8 of 327 comments (clear)

  1. -1 Disagree by Anonymous Coward · · Score: 5, Insightful

    I modded you down because I disagree with you. It's not racism. H-1B takes jobs away from qualified Americans. I hope I was quick enough that nobody sees your post. Please stop posting crap that's wrong. Otherwise I'll keep modding down all of your garbage that I disagree with. I'm posting anonymously so I don't undo your well deserved downmod.

    - chipschap

    1. Re:-1 Disagree by MightyMartian · · Score: 5, Interesting

      The problem here appears to be fraud. In Canada, we had similar abuses going on with the Temporary Foreign Worker program (the equivalent of an H1B). In general, companies were using a number of different tricks, from putting out job listings with very difficult to fulfill requirements, or in some cases putting out job listings but then rejecting any Canadian applying for the job regardless of qualification. The TFW program was so poorly managed, and the Provinces so unwilling to enforce labor codes, that unskilled workers from the Philippines were being brought in to staff fast food restaurants, but the real crime was large companies, like the Royal Bank of Canada attempting to layoff their IT staff to hire people from India. It was all technically against the rules, but as there was virtually no oversight at all, companies were literally committing visa fraud, all facilitated by major international recruitment companies like Actyl.

      The low skilled jobs were grating in their own way because what they were doing was allowing fast food joints, particularly in the communities servicing the oil sector in northern Alberta and Saskatchewan to put cheap labor in place, in some cases, once their rents and fees were deducted, these TFWs were making far less than the provincially-mandated minimum wage, and often housed in pretty astonishingly shitty conditions to boot. In the end, the former Conservative government was forced to largely shut down the TFW program to save itself from embarrassment.

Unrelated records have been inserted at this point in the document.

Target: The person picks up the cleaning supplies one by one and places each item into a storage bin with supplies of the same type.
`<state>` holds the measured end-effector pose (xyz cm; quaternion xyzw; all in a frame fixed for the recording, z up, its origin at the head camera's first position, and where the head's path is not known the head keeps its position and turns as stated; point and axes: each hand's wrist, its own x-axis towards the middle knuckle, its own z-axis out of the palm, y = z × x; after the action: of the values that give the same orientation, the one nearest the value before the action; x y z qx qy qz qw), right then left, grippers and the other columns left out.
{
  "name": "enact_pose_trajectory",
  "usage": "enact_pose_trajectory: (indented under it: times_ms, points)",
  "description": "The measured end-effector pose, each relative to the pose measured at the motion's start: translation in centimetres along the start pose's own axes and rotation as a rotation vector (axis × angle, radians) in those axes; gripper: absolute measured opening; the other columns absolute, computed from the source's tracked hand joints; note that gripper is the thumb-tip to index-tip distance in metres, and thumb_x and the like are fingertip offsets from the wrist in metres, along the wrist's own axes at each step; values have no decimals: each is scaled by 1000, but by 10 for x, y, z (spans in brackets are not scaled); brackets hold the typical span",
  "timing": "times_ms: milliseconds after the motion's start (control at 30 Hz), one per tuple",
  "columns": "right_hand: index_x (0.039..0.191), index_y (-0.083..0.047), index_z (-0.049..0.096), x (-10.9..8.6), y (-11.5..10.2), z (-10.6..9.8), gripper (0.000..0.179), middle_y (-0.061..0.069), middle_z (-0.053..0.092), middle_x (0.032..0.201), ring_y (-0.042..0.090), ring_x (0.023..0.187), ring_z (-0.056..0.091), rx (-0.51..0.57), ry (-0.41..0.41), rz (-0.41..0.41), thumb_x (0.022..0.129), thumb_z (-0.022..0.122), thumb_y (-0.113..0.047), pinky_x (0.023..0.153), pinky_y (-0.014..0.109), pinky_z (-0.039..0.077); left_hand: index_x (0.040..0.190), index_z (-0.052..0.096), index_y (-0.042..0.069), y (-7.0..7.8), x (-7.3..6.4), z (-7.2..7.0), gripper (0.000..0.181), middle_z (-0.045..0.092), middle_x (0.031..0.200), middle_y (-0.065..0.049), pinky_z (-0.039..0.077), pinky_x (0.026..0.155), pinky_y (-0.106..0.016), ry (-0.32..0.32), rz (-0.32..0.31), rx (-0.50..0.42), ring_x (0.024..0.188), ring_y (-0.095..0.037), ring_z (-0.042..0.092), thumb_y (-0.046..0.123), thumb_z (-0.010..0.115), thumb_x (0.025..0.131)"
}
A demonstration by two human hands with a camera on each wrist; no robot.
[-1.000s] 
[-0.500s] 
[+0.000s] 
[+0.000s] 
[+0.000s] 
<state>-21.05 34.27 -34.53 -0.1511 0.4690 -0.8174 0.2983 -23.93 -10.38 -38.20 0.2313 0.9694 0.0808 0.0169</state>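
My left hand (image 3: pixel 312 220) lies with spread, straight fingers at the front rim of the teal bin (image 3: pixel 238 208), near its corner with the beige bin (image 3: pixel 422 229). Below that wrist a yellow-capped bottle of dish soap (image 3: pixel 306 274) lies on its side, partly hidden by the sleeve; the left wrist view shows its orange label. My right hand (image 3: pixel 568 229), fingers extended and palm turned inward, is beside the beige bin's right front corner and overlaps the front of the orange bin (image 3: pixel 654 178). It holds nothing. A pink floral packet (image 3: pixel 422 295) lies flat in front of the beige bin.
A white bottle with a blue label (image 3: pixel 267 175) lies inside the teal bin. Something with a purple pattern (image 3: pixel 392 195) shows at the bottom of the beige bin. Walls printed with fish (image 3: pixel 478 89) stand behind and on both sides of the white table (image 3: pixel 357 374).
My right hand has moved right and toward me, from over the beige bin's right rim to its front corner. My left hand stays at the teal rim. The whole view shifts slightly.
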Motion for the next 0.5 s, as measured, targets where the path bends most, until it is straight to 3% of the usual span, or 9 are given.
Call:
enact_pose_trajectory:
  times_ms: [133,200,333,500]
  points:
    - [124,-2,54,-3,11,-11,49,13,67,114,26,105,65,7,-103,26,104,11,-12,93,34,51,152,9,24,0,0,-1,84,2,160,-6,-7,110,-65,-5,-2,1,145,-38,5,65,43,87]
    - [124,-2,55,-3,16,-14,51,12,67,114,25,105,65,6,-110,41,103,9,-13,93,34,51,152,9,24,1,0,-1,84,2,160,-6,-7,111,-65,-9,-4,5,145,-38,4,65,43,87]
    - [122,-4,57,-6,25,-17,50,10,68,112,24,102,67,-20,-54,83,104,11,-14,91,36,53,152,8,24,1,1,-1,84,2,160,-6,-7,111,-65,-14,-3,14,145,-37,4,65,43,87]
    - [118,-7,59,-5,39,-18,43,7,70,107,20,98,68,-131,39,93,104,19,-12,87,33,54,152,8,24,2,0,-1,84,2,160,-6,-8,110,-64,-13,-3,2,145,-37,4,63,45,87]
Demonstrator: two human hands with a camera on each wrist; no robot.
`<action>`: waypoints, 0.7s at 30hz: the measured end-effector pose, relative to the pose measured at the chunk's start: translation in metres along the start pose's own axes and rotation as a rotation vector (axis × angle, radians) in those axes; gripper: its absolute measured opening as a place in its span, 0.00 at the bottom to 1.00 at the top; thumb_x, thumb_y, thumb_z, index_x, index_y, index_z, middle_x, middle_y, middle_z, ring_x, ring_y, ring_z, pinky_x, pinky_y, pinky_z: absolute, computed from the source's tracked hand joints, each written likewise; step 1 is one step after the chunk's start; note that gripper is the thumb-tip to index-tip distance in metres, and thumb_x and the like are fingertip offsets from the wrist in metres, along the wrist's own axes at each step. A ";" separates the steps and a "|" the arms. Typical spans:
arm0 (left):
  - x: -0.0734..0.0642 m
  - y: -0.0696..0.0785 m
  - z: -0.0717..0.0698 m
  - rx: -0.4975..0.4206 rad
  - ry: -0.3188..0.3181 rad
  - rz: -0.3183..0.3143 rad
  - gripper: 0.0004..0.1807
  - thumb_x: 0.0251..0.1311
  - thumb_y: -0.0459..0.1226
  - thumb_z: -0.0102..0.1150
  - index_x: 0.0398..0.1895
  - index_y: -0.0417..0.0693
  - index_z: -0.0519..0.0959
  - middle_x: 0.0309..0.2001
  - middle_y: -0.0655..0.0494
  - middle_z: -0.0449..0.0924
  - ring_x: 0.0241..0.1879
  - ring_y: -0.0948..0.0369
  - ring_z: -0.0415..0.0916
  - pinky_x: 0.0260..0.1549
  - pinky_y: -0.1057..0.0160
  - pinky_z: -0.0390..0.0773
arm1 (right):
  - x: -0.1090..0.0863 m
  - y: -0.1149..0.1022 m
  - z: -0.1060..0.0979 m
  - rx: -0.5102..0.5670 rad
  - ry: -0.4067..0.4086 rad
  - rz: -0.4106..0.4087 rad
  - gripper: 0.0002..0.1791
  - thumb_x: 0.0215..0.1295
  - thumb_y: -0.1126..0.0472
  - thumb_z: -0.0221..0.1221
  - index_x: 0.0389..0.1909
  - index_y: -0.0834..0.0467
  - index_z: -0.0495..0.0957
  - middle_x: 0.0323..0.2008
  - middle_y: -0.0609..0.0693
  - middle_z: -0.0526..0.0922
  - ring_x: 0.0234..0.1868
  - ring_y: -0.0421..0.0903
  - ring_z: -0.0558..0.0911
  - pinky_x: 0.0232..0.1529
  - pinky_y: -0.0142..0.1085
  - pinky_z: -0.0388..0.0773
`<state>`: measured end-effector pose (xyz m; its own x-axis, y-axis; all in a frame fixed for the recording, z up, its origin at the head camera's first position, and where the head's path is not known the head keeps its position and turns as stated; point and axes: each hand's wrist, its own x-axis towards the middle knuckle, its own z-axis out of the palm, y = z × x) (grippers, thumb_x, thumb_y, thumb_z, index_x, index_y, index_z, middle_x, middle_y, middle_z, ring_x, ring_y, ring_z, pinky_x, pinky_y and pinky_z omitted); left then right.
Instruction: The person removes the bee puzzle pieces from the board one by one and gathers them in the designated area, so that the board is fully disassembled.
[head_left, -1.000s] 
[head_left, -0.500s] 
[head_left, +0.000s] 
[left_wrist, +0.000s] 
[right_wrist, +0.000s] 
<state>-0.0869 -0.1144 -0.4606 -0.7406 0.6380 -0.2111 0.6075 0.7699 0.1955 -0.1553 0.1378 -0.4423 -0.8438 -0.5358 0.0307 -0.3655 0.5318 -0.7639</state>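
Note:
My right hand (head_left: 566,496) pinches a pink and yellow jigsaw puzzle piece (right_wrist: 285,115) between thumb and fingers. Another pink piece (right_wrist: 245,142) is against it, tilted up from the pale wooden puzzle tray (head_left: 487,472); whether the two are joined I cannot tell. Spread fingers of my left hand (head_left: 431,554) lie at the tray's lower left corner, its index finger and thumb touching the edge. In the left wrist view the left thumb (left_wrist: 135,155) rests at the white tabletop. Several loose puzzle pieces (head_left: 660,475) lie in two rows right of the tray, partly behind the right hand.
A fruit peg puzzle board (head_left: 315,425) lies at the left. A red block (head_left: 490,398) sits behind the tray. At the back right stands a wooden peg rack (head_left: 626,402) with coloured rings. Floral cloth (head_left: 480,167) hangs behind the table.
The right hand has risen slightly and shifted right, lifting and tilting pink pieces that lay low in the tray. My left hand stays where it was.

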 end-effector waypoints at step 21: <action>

      The whole time, of course, if applications weren't being rubber stamped and if the provinces had been enforcing labor standards laws for the foreign workers, this would never happened. Of course, the politicians and the bureaucrats put on a good show of being ever so shocked by the abuses, when one has to infer from the number of abuses and the length of time that it had all gone on, that the whole thing had been a wink-and-nod affair for a long time before the whole thing finally leaked to the press. Naturally a few McDonalds outlets were targeted for fines, but the big companies apologized and were never fully investigated.

      The solution I agreed with in the end wasn't to kill the TFW program, because there are sectors in which local labor markets can't fill the need, but rather to make it the first step to immigrating and ultimately becoming a citizen. Barring that, at least enforcing existing laws and regulations would have been a start.

      --
      The world's burning. Moped Jesus spotted on I50. Details at 11.
    2. Re:-1 Disagree by guruevi · · Score: 5, Informative

      All you have to say is: "There is no applicant that fulfills my requirements, I promise" and for good measure you make up a job posting with requirements such as 10 years of experience with Exchange 2016 and a minor in archeology. That's literally the extent of the H1B and the lottery only applies if your company needs more than a certain amount of workers per year, I forgot the exact limits. If you need only a few workers, you're guaranteed to have the applicant you want, it's less than an hour of paperwork and far less issues with HR (it's a modern slave trade).

      Where I work we regularly hire through H1B, we pay 35k/y for a PhD from China or Eastern Europe and as an added benefit we/they get a fast track through the green card and permanent resident process later on, in comparison we pay 125k/y and relocation costs for similar degrees from American sources.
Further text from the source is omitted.